Il y a de nombreuses raisons qui peuvent nous amener à vouloir cultiver la patience et abandonner l’aversion mais les principales d’après Chandrakirti5 sont qu’elle ne sert à rien (n’est jamais d’aucune utilité) et qu’elle produit les souffrances les plus intenses.

Dharmakirti explique aussi, dans le Pramanavartika, que lorsque les causes et conditions sont complètes, l’effet ne peut être empêché. Donc quand la souffrance, qui est due au karma passé, nous frappe, il n’y a rien d’autre à faire qu’exercer la patience.

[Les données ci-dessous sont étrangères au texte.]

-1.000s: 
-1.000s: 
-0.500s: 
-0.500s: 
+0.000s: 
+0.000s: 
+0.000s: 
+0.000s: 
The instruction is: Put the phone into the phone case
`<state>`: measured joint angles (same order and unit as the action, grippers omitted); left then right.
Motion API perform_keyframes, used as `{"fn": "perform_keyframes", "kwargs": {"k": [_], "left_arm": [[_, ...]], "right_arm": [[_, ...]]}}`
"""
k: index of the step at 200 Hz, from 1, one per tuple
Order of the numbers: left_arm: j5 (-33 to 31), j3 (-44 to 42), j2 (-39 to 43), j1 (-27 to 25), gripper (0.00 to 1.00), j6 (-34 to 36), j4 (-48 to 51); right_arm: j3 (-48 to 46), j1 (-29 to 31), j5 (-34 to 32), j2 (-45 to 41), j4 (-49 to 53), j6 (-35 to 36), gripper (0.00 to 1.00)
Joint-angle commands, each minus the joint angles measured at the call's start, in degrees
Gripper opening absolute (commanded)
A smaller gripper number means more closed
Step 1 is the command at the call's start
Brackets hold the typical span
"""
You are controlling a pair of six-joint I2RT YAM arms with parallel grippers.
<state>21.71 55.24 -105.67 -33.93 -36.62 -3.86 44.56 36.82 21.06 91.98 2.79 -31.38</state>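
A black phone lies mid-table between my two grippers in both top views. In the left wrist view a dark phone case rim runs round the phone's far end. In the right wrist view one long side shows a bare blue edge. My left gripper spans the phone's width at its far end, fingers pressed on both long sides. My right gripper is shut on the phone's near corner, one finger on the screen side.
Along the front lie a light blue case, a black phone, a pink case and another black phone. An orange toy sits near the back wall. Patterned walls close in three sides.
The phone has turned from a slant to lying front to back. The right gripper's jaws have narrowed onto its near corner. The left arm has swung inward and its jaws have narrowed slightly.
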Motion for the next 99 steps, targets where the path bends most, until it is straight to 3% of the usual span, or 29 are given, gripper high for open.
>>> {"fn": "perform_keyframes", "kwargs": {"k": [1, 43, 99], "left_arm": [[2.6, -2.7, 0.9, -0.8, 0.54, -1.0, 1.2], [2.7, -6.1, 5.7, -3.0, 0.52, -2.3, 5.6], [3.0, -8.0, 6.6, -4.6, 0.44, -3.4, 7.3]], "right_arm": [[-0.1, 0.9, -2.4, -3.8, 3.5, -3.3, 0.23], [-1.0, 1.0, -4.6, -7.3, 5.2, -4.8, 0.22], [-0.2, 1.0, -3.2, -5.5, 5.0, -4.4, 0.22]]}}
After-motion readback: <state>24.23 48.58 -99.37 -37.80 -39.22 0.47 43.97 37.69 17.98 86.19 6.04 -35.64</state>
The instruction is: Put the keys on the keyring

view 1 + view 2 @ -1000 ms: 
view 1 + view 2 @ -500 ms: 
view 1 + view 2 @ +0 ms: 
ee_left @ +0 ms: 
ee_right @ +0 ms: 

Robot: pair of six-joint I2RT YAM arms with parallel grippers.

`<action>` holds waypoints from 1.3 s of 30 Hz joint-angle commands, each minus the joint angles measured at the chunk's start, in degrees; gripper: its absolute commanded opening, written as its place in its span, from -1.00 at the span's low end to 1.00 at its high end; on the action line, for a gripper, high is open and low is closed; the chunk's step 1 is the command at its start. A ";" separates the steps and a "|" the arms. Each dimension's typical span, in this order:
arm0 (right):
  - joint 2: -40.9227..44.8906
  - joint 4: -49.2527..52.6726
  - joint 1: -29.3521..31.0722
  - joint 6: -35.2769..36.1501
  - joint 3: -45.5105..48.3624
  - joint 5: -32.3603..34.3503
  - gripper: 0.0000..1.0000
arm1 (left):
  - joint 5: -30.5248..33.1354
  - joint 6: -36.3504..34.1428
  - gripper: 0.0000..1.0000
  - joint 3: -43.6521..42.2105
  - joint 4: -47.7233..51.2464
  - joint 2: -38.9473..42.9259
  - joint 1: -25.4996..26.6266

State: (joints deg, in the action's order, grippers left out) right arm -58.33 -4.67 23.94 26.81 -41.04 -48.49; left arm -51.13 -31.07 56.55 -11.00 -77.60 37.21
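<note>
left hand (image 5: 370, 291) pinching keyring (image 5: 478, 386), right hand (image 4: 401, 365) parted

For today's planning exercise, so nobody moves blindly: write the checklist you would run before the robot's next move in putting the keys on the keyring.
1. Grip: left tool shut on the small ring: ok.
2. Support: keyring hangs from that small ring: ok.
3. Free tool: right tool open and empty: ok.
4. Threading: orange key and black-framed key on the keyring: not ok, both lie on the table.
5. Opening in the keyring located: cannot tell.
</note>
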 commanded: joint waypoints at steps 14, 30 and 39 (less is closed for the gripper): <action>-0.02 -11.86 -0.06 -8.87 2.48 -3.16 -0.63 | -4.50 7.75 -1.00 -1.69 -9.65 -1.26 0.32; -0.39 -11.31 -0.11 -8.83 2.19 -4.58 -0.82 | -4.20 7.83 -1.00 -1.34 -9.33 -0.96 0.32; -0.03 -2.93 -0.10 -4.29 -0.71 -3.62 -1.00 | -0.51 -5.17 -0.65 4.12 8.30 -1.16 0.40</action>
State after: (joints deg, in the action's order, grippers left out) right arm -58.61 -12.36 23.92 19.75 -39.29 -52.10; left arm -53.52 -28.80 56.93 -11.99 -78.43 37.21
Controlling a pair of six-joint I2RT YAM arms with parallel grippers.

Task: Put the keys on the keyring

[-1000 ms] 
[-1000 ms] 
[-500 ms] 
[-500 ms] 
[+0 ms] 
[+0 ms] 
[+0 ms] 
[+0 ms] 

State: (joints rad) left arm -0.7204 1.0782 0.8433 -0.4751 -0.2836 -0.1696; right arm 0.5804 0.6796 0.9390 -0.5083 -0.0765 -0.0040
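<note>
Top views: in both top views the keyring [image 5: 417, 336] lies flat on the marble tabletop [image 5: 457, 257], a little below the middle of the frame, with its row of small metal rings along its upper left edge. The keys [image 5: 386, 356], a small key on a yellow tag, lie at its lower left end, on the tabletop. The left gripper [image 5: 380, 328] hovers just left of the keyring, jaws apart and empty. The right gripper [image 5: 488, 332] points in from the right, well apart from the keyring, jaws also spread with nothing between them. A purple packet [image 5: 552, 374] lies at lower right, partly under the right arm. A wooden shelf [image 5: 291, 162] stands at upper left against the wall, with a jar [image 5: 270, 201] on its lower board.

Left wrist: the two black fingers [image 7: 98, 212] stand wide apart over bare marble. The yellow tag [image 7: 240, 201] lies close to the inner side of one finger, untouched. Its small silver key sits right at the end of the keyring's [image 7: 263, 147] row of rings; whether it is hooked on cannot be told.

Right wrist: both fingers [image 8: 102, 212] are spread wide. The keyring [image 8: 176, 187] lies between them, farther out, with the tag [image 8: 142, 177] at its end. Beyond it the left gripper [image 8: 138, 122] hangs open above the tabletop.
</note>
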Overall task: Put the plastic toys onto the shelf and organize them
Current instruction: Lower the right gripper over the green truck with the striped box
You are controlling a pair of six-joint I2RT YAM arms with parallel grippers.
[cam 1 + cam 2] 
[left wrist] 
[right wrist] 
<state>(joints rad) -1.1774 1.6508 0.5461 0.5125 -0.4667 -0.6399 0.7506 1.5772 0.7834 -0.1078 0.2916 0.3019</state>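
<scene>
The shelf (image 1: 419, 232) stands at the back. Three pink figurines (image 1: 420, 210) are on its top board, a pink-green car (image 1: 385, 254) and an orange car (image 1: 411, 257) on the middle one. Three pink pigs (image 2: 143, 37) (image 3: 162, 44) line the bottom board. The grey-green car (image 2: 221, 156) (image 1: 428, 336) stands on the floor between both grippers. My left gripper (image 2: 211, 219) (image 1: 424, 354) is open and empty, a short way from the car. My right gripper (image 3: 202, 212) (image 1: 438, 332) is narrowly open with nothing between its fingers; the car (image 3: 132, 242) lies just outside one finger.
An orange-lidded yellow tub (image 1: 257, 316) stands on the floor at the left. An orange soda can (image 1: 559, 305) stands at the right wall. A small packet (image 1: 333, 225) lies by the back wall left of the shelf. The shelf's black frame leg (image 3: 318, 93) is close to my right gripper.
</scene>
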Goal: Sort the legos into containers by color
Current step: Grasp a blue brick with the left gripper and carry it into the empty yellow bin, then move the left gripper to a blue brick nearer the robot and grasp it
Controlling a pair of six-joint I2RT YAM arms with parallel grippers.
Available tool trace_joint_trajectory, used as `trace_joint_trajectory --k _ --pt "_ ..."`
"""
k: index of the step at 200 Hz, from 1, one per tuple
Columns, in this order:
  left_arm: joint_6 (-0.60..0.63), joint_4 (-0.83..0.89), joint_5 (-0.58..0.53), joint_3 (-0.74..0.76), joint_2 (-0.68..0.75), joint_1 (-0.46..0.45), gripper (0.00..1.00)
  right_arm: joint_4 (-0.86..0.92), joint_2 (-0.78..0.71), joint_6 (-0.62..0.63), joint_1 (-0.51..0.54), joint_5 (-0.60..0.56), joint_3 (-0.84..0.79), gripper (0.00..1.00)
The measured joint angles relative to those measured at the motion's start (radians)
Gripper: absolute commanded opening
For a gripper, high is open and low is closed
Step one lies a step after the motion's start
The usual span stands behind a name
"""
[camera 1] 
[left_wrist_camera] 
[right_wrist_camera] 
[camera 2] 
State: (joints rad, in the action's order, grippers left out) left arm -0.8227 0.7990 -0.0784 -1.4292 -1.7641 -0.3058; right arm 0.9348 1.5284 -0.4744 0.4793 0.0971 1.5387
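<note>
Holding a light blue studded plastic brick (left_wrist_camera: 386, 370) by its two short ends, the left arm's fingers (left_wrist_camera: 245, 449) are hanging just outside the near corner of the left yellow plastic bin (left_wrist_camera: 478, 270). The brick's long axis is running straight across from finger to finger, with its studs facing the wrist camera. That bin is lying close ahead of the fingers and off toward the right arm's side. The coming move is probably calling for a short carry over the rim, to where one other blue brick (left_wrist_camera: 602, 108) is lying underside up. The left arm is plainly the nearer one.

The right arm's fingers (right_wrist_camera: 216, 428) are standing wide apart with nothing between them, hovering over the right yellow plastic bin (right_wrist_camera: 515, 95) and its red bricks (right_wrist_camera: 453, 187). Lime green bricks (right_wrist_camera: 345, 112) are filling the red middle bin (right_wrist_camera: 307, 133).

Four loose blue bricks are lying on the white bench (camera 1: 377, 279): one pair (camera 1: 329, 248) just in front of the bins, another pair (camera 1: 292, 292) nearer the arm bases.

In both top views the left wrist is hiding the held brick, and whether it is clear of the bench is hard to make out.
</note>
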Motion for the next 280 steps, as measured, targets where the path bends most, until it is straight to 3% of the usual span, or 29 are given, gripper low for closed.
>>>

L’Abhidharmakosha de Vasubhandu donne trois moyens d’éviter l’aversion : penser que l’ennemi souffre lui-même d’aversion et de ses empreintes, que nous sommes une cause de son aversion (et ainsi générer la compassion) et qu’il est lui-même sous l’emprise des perturbations.


L’orgueil (mana)

L’orgueil est un mode cognitif qui provient de la vue de la collection transitoire (les cinq agrégats) comme je et mien réels et a pour fonction de donner une base au mépris et de produire l’insatisfaction. Il se manifeste par le sentiment d’être supérieur aux autres. On distingue sept types d’orgueils :


L’orgueil, ou dédain, qui observe ceux qui nous sont inférieurs et amène à penser : « Je suis largement supérieur à eux ».

L’orgueil excessif, ou fatuité, qui observe ceux qui nous sont égaux et amène à penser : « Parmi eux, je suis spécial ».

L’orgueil au-delà de l’orgueil, ou arrogance, qui observe ceux qui nous sont supérieurs et nous fait sentir néanmoins supérieur.

L’orgueil du moi, ou vanité, qui observe nos propres agrégats et pense : « Je suis ». En réalité les cinq agrégats sont vides d’existence réelle mais on pense qu’ils sont notre soi véritable en saisissant cette conception.

L’orgueil extrême, ou prétention, qui pense avoir acquis des qualités que l’on n’a pas.

L’orgueil de légère infériorité, ou forfanterie, qui observe ceux qui ont plus de qualités que soi et amène à penser : « Je leur suis juste un peu inférieur mais je suis presque aussi bon qu’eux ».

L’orgueil à contresens, ou morgue, qui pense avoir atteint des qualités qui nous place au-dessus de l’éthique ou, au contraire, qui n’en sont pas du tout.


L’orgueil est un grand obstacle à l’acquisition de nouveaux savoirs. Les Kadampas disaient que tout comme une haute montagne ne porte pas d’herbe, ceux qui sont hauts dans leur propre estime ne portent pas de connaissances.


1 Voire à ce propos dans la vie du Bouddha ses premiers maîtres.

2 Ce sont trois des douze liens de la roue de la vie et de la mort.

3 Dans son œuvre « Le Bodhicaryavatara », Shantidéva consacre un sixième chapitre, devenu très célèbre, à la patience.

4 Les « ancêtres » des Guélougpas en terme de lignée ; en fait leur lignée a aussi été intégrée par les autres écoles.

5 Auteur entre autres du célèbre Madhyamakavatara.